Directions for this task: In full and word for word, return the listing that follows.

[Dataset excerpts — start]

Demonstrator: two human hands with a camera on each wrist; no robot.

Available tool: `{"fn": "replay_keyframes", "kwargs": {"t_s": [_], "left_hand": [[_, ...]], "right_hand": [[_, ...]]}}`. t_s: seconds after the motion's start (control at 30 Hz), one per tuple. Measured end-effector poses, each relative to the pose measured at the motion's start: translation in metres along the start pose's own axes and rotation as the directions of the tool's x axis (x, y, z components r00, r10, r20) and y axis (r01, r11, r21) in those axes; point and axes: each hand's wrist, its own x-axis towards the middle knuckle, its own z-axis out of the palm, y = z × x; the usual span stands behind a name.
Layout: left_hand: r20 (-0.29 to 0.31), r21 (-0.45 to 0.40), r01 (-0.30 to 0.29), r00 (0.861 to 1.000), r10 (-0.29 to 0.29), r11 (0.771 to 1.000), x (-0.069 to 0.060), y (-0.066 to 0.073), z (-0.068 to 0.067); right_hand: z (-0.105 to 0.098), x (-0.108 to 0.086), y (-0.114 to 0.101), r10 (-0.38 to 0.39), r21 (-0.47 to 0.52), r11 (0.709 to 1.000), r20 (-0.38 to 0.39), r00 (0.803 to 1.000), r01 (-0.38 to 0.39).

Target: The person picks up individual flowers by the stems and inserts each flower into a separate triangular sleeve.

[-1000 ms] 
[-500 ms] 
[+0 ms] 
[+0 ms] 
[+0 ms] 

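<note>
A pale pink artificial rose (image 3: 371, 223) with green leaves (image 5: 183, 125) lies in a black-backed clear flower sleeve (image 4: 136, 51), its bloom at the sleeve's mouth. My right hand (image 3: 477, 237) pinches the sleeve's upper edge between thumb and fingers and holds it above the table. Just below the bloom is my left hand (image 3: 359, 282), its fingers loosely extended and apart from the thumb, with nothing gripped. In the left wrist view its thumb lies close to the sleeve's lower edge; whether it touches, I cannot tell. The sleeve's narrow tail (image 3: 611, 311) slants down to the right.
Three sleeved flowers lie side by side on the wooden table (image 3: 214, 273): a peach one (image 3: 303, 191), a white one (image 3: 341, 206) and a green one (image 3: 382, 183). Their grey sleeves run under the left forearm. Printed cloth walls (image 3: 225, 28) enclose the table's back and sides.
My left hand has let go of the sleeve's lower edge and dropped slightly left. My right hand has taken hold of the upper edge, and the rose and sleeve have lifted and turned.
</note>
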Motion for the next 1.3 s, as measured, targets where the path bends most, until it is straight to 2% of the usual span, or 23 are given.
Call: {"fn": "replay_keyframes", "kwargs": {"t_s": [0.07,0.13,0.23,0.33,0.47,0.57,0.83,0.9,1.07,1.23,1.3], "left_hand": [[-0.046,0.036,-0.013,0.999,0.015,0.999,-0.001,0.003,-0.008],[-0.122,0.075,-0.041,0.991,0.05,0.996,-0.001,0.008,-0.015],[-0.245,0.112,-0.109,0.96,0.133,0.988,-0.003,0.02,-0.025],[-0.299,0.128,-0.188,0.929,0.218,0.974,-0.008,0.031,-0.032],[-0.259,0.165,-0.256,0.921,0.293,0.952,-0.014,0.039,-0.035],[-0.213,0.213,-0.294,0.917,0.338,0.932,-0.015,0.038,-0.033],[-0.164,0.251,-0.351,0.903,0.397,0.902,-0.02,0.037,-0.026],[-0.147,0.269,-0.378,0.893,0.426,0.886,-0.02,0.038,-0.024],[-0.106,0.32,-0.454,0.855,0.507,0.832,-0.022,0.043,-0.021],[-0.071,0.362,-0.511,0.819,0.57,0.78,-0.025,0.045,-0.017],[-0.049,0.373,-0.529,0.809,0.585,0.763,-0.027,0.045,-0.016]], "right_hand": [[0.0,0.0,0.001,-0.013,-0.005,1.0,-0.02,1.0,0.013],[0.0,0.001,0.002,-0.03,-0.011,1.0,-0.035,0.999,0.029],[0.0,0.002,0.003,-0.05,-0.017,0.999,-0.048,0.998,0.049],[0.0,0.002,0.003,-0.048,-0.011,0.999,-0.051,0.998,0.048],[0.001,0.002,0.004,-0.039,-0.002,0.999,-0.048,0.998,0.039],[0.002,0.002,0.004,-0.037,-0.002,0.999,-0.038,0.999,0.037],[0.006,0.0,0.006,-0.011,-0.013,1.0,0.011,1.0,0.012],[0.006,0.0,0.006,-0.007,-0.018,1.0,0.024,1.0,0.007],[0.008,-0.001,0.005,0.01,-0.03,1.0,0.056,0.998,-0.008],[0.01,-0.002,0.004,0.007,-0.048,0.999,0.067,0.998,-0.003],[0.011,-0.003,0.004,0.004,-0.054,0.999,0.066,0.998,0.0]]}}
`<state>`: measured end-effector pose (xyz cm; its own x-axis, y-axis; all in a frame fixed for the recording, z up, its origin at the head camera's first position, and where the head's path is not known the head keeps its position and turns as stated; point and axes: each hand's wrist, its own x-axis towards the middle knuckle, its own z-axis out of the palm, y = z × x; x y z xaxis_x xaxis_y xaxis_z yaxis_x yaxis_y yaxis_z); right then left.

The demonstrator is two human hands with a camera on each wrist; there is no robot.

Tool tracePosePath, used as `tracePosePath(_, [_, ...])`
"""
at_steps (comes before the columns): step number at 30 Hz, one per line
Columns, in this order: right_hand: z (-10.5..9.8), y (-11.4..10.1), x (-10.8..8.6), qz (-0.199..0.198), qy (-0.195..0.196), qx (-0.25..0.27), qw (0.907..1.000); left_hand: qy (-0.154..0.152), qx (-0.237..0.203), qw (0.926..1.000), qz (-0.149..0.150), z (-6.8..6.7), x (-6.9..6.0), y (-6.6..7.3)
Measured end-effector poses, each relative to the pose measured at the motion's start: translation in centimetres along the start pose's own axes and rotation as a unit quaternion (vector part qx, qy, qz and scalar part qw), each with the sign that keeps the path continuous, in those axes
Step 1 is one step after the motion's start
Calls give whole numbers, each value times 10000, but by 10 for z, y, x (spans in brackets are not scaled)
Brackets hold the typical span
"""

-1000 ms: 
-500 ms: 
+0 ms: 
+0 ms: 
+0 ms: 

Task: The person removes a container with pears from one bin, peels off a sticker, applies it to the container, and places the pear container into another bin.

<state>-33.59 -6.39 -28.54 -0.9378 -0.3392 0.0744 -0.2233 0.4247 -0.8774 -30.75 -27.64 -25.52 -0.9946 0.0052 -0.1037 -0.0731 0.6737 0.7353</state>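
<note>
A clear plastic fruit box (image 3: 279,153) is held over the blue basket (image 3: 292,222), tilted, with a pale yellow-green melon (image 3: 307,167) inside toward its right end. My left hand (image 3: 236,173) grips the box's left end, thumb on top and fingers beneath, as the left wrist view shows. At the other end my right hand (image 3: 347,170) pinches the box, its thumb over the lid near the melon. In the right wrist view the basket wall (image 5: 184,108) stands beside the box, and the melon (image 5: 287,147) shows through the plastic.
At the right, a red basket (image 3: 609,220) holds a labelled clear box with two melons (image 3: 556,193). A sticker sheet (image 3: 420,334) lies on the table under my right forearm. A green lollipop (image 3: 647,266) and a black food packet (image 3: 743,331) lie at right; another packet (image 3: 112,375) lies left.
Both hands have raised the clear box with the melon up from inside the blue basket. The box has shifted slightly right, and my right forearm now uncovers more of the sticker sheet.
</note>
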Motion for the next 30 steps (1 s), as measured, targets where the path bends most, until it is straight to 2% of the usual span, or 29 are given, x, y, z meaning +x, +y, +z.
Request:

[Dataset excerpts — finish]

Answer box:
Demonstrator: two human hands with a camera on each wrist; no robot.

Available tool: `{"fn": "replay_keyframes", "kwargs": {"t_s": [_], "left_hand": [[_, ...]], "right_hand": [[_, ...]]}}`. t_s: seconds after the motion's start (control at 30 Hz), one per tuple. Measured end-effector poses, each relative to the pose measured at the motion's start: translation in metres along the start pose's own axes and rotation as the directions of the tool's x axis (x, y, z components r00, r10, r20) and y axis (r01, r11, r21) in those axes; point and axes: each hand's wrist, its own x-axis towards the middle knuckle, its own z-axis out of the palm, y = z × x; the usual span stands behind a name.
Layout: left_hand: r20 (-0.29 to 0.31), r21 (-0.45 to 0.40), r01 (-0.30 to 0.29), r00 (0.861 to 1.000), r10 (-0.29 to 0.29), r11 (0.771 to 1.000), x (-0.069 to 0.060), y (-0.066 to 0.073), z (-0.068 to 0.067); right_hand: z (-0.105 to 0.098), x (-0.108 to 0.086), y (-0.114 to 0.101), r10 (-0.38 to 0.39), r21 (-0.47 to 0.52), r11 (0.709 to 1.000), r20 (-0.38 to 0.39), r00 (0.803 to 1.000), r01 (-0.38 to 0.39).

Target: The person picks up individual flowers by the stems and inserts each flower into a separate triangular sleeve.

[-1000 ms] 
[-500 ms] 
[+0 ms] 
[+0 ms] 
[+0 ms] 

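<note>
A pale pink artificial rose (image 3: 371, 223) with green leaves (image 5: 183, 125) lies in a black-backed clear flower sleeve (image 4: 136, 51), its bloom at the sleeve's mouth. My right hand (image 3: 477, 237) pinches the sleeve's upper edge between thumb and fingers and holds it above the table. Just below the bloom is my left hand (image 3: 359, 282), its fingers loosely extended and apart from the thumb, with nothing gripped. In the left wrist view its thumb lies close to the sleeve's lower edge; whether it touches, I cannot tell. The sleeve's narrow tail (image 3: 611, 311) slants down to the right.
Three sleeved flowers lie side by side on the wooden table (image 3: 214, 273): a peach one (image 3: 303, 191), a white one (image 3: 341, 206) and a green one (image 3: 382, 183). Their grey sleeves run under the left forearm. Printed cloth walls (image 3: 225, 28) enclose the table's back and sides.
My left hand has let go of the sleeve's lower edge and dropped slightly left. My right hand has taken hold of the upper edge, and the rose and sleeve have lifted and turned.
</note>
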Motion for the next 1.3 s, as measured, targets where the path bends most, until it is straight to 2% of the usual span, or 23 are given.
Call: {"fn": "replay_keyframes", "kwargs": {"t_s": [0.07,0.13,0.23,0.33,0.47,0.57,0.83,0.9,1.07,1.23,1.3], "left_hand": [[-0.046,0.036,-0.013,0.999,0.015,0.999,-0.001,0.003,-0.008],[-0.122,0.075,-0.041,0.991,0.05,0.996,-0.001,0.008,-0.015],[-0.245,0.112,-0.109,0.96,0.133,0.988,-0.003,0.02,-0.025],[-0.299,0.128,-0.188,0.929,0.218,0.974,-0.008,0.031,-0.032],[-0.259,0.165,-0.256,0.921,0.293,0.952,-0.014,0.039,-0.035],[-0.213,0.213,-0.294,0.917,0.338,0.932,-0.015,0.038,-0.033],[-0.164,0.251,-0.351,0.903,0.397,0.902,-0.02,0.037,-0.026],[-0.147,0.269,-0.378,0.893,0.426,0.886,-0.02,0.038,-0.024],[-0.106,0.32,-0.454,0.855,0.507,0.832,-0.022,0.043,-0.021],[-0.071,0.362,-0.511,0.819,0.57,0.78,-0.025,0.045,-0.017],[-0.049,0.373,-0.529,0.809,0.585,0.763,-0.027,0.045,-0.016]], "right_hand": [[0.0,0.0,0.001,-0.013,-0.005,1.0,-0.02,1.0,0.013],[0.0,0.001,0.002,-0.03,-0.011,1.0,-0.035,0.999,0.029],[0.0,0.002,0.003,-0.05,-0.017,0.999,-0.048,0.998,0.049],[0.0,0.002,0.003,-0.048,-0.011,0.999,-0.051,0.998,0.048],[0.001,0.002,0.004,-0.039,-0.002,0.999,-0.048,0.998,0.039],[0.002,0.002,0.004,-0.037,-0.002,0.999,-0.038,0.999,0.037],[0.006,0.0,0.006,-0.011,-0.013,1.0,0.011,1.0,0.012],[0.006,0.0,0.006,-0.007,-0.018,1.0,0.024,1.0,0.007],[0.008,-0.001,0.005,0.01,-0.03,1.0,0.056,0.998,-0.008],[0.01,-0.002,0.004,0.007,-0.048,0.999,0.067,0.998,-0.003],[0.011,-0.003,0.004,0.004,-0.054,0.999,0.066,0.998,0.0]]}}
`<state>`: measured end-effector pose (xyz cm; its own x-axis, y-axis; all in a frame fixed for the recording, z up, its origin at the head camera's first position, and where the head's path is not known the head keeps its position and turns as stated; point and axes: each hand's wrist, its own x-axis towards the middle knuckle, its own z-axis out of the palm, y = z × x; x y z xaxis_x xaxis_y xaxis_z yaxis_x yaxis_y yaxis_z); right then left.

The demonstrator is two human hands with a camera on each wrist; there is no robot.

Tool tracePosePath, used as `tracePosePath(_, [_, ...])`
"""
at_steps (comes before the columns): step number at 30 Hz, one per line
Columns, in this order: right_hand: z (-10.5..9.8), y (-11.4..10.1), x (-10.8..8.6), qz (-0.199..0.198), qy (-0.195..0.196), qx (-0.25..0.27), qw (0.907..1.000); left_hand: qy (-0.154..0.152), qx (-0.237..0.203), qw (0.926..1.000), qz (-0.149..0.150), z (-6.8..6.7), x (-6.9..6.0), y (-6.6..7.3)
Measured end-effector poses, each relative to the pose measured at the motion's start: translation in centimetres along the start pose's own axes and rotation as a unit quaternion (vector part qx, qy, qz and scalar part qw), each with the sign that keeps the path continuous, in those axes
Step 1 is one step after the motion's start
Calls give whole numbers, each value times 10000, but by 10 for z, y, x (spans in brackets are not scaled)
Brackets hold the typical span
"""

-1000 ms: 
-500 ms: 
+0 ms: 
+0 ms: 
+0 ms: 

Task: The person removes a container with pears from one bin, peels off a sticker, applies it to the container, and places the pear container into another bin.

<state>-33.59 -6.39 -28.54 -0.9378 -0.3392 0.0744 -0.2233 0.4247 -0.8774 -30.75 -27.64 -25.52 -0.9946 0.0052 -0.1037 -0.0731 0.6737 0.7353</state>
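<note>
A clear plastic fruit box (image 3: 279,153) is held over the blue basket (image 3: 292,222), tilted, with a pale yellow-green melon (image 3: 307,167) inside toward its right end. My left hand (image 3: 236,173) grips the box's left end, thumb on top and fingers beneath, as the left wrist view shows. At the other end my right hand (image 3: 347,170) pinches the box, its thumb over the lid near the melon. In the right wrist view the basket wall (image 5: 184,108) stands beside the box, and the melon (image 5: 287,147) shows through the plastic.
At the right, a red basket (image 3: 609,220) holds a labelled clear box with two melons (image 3: 556,193). A sticker sheet (image 3: 420,334) lies on the table under my right forearm. A green lollipop (image 3: 647,266) and a black food packet (image 3: 743,331) lie at right; another packet (image 3: 112,375) lies left.
Both hands have raised the clear box with the melon up from inside the blue basket. The box has shifted slightly right, and my right forearm now uncovers more of the sticker sheet.
</note>
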Motion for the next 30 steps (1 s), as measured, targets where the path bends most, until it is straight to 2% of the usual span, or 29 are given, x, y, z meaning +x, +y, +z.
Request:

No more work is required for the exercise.